Ian SwindleyIngénieur Innovation, BSCC

Pour l’instant, la solution évoquée est efficace pour suivre une API de manière isolée, mais elle ne permet pas de cartographier de manière holistique les interdépendances entre les API, les systèmes et les applications. L’équipe APIM étudie donc les offres d’observabilité augmentées à l’IA, dont celle de Dynatrace.

Cette vue à la fois globale et précise est d’autant plus importante que les API de la BSCC font transiter des adresses postales. « Une API qui reçoit un nombre d’appels moyen journalier constant, mais qui rencontre des erreurs de temps en temps doit être vérifiée », informe l’ingénieur Innovation.

Or, « 75 % des 50 millions de requêtes quotidiennes sont concentrés sur douze à quatorze grandes API », note-t-il. « Nous les suivons de près et nous sommes prévenus rapidement si une erreur se produit ». Dans un même temps, le partage de données tient sur la myriade d’interfaces qui recueillent moins de 20 000 appels par jour. « Les erreurs sur ces API moins populaires sont plus difficiles à observer, mais les propriétaires peuvent nous avertir et être acteurs directs de la qualité du système ».

Et, enfin, il faut pouvoir identifier les API qui ne sont pas ou plus utilisées afin de les supprimer. Pour autant, l’équipe APIM n’a pas le pouvoir de décision.

« La gouvernance que nous avons mise en place consiste simplement à publier et à s’abonner aux API pour les autres », nuance Ian Swindley. Les indications de la direction technique ont largement été suivies et ont mené à cette prolifération des API.

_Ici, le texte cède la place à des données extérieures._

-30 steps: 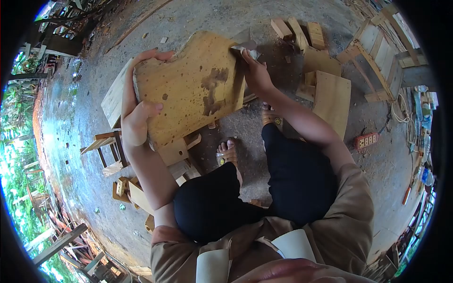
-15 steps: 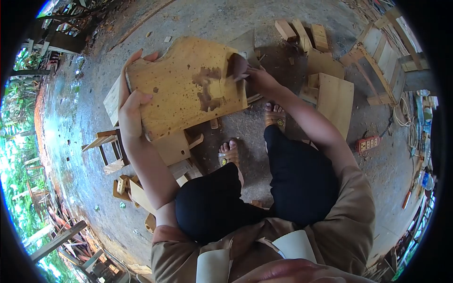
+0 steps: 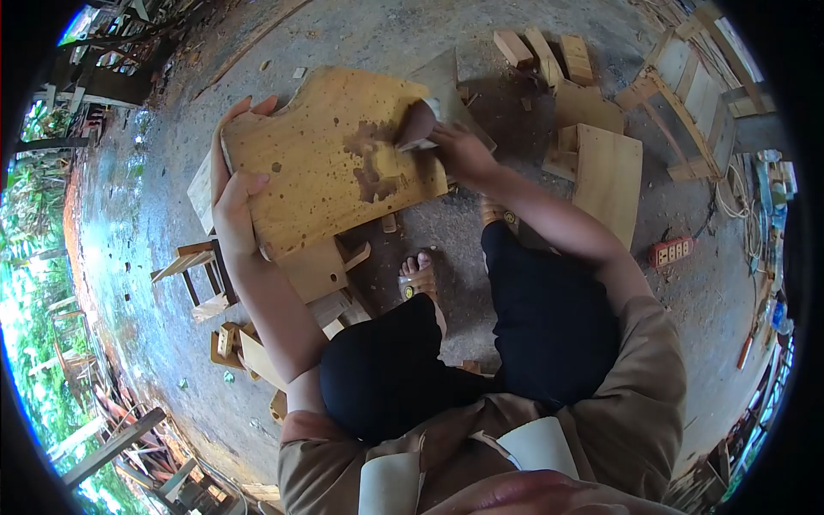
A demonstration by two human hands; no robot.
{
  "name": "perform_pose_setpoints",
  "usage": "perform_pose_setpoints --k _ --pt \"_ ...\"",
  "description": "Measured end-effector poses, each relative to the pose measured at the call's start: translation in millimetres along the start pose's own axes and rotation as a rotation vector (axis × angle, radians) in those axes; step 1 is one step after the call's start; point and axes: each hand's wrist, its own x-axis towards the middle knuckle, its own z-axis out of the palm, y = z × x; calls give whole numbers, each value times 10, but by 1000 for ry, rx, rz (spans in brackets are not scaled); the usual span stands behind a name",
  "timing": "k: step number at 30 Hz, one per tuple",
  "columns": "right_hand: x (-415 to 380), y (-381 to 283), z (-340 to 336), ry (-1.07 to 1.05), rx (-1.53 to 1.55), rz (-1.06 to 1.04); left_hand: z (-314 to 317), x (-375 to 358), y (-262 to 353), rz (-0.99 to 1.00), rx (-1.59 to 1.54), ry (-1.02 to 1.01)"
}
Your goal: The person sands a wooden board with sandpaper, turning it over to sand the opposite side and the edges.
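Observation:
A yellowish wooden board [image 3: 309,163] with dark stains and spots is held up over the floor. My left hand [image 3: 238,184] grips its left edge, thumb on the top face and fingers behind the edge. My right hand [image 3: 461,153] is closed on a brown sanding sheet [image 3: 416,125], folded or curled, which lies against the right part of the board beside the large dark stain. The right fingertips are partly blurred. Under the board is a wooden piece with a small hole [image 3: 313,270].
Wooden blocks [image 3: 576,58] lie at the upper right, above a box-like wooden piece [image 3: 608,180]. A slatted wooden frame [image 3: 678,112] stands farther right, near a red power strip [image 3: 670,252]. Small wooden pieces [image 3: 225,339] lie at the left. My sandalled foot [image 3: 417,276] is below the board.
My right hand has moved slightly left across the board with the brown sheet. The board and my left hand have shifted a little to the left.

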Motion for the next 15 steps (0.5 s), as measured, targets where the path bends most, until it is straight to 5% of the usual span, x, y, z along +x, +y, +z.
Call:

L’identification des API inusitées est pour l’instant manuelle. « C’est en partie le rôle des données conservées à long terme ». Lors de sa conférence, WSO2 a présenté la version 4.5 de son API Manager. Celui-ci commence à infuser l’IA dans son système de gouvernance et pourrait justement alléger cette gestion. « Nous venons de migrer vers la version 4.0 et nous n’avons pas prévu de réitérer l’opération dans l’immédiat ».

Ce sont donc les outils d’observabilité qui seront mis à contribution pour faciliter ce travail.

Propos recueillis lors de l’événement WSO2Con 2025 à Barcelone, en mars 2025.